Steve considers this, knows the other self that lies underneath his skin is contemplating it too; not the end result of the trial, that's been covered long before now. What they are putting into words, into thoughts, is the joint purpose they have borne since he was old enough to know right from wrong; to wrap his fingers in a fist and make himself a bigger target for the next blow than the kid defenseless on the ground.

He looks up, eyes blue and calm, and nods.

"Won't be a problem, Doc."

Erskine nods. "I know. This is, after all, why I chose you.
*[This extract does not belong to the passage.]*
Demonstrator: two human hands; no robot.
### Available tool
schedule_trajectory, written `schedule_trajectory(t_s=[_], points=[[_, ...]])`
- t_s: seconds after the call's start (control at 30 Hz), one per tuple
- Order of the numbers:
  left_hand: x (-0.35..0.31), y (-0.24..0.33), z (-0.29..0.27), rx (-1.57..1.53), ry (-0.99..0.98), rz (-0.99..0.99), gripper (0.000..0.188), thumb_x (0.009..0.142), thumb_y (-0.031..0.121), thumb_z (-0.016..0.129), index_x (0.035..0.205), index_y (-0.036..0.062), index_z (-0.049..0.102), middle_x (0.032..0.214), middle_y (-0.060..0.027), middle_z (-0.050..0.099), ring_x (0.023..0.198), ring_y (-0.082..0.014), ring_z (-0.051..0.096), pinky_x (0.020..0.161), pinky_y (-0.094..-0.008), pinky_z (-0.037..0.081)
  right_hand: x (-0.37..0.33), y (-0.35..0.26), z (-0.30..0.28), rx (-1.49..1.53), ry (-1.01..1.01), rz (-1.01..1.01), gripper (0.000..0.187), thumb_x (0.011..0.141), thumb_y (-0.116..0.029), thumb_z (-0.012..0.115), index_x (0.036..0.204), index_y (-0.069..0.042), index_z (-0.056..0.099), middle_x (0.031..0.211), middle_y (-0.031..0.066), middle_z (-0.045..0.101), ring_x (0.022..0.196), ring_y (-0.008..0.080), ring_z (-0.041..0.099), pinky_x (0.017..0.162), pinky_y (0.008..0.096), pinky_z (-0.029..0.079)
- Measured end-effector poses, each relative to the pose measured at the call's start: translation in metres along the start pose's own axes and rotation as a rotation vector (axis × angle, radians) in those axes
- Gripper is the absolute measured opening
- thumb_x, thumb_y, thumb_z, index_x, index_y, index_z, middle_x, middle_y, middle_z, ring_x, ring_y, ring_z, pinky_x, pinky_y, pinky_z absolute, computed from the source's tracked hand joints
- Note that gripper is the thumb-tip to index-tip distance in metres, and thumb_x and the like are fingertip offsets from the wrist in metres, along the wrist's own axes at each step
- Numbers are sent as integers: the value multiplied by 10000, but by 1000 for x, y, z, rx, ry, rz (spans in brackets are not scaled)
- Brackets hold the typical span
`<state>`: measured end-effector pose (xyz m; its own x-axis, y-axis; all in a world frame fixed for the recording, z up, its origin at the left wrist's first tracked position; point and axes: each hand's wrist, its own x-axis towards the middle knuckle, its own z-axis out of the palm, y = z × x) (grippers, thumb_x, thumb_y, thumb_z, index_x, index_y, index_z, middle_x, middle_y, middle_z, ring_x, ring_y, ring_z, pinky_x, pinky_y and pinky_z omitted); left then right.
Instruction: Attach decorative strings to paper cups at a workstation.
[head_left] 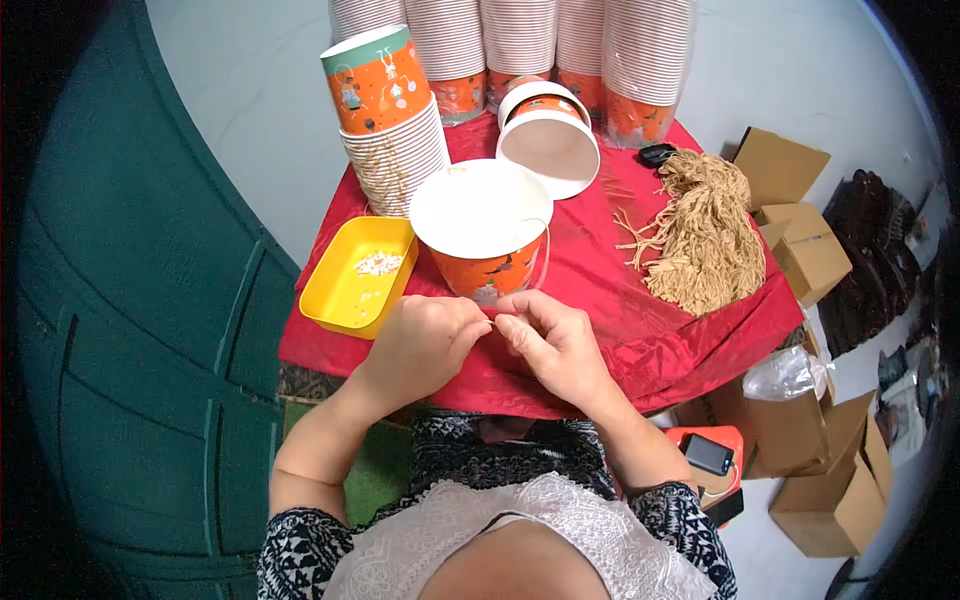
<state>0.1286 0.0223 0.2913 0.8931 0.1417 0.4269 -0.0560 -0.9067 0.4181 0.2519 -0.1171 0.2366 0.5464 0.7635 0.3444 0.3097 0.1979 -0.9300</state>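
Note:
In front of the near side of an orange patterned paper bucket (485,270), my two hands meet at the fingertips. My left hand (425,337) is closed in a pinch. Facing it, my right hand (552,345) pinches too, thumb against forefinger. A bit of thin pale cord (491,322) shows between them; the fingers hide most of it. The bucket stands upright, its white inside facing up, and a loop of light cord hangs at its right side. Left of it sits a yellow tray (345,295) with small white and reddish pieces (378,263) inside.
A bundle of beige cords (710,240) lies at the right on the red cloth (620,250). Stacked buckets (395,150) rise behind the tray, with wrapped stacks (520,40) at the back. Bucket rims (550,150) lie tipped nearby. Cardboard boxes (830,480) and a phone (708,454) are at lower right.

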Motion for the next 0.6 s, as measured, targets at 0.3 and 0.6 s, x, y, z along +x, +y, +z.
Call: schedule_trajectory(t_s=[0.3, 0.6], points=[[11, -4, -8, -6, 57, 57, 149, 855, 136, 651, 771, 14, 658, 712, -175, 643, 671, -360, 644, 602, -431, 511, 11, -5, -13, 77, 74, -11, 72, 898, -44, 629, 877, 22, 649, 665, -47, 521, 626, 17, 435, 549, 213, 383], [19, -7, -17, -100, 256, -96, 96, 849, 56, 653, 792, -20, 667, 653, -158, 636, 581, -277, 642, 558, -353, 490, 30, 13, -17, -322, 484, -439, 160, 804, 58, 654, 737, -2, 521, 631, 117, 541, 520, 191, 545, 500, 310, 441]])
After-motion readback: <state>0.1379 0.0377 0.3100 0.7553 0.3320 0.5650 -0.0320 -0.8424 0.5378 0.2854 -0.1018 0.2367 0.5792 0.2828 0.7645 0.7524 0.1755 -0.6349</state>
Just remember, Steven: whatever happens, do not be a perfect soldier, but a good alpha." And he taps Steve's chest again, the ribs above his heart, and wolf and man alike understand.

Five months later Steve stands across from the only other person who has undergone the transformation, who remains touched by Erskine's serum. He faces the man who has almost taken Bucky from him and feels the pulse of other, the tendrils of connection. Wolf to wolf, alpha to alpha, the Red Skull's feared other half calling out from across a void - not in challenge, but in need of defense.

Steve's wolf had once been hidden away because he could not withstand the change. The Red Skull's has been banished because he will not stand for it.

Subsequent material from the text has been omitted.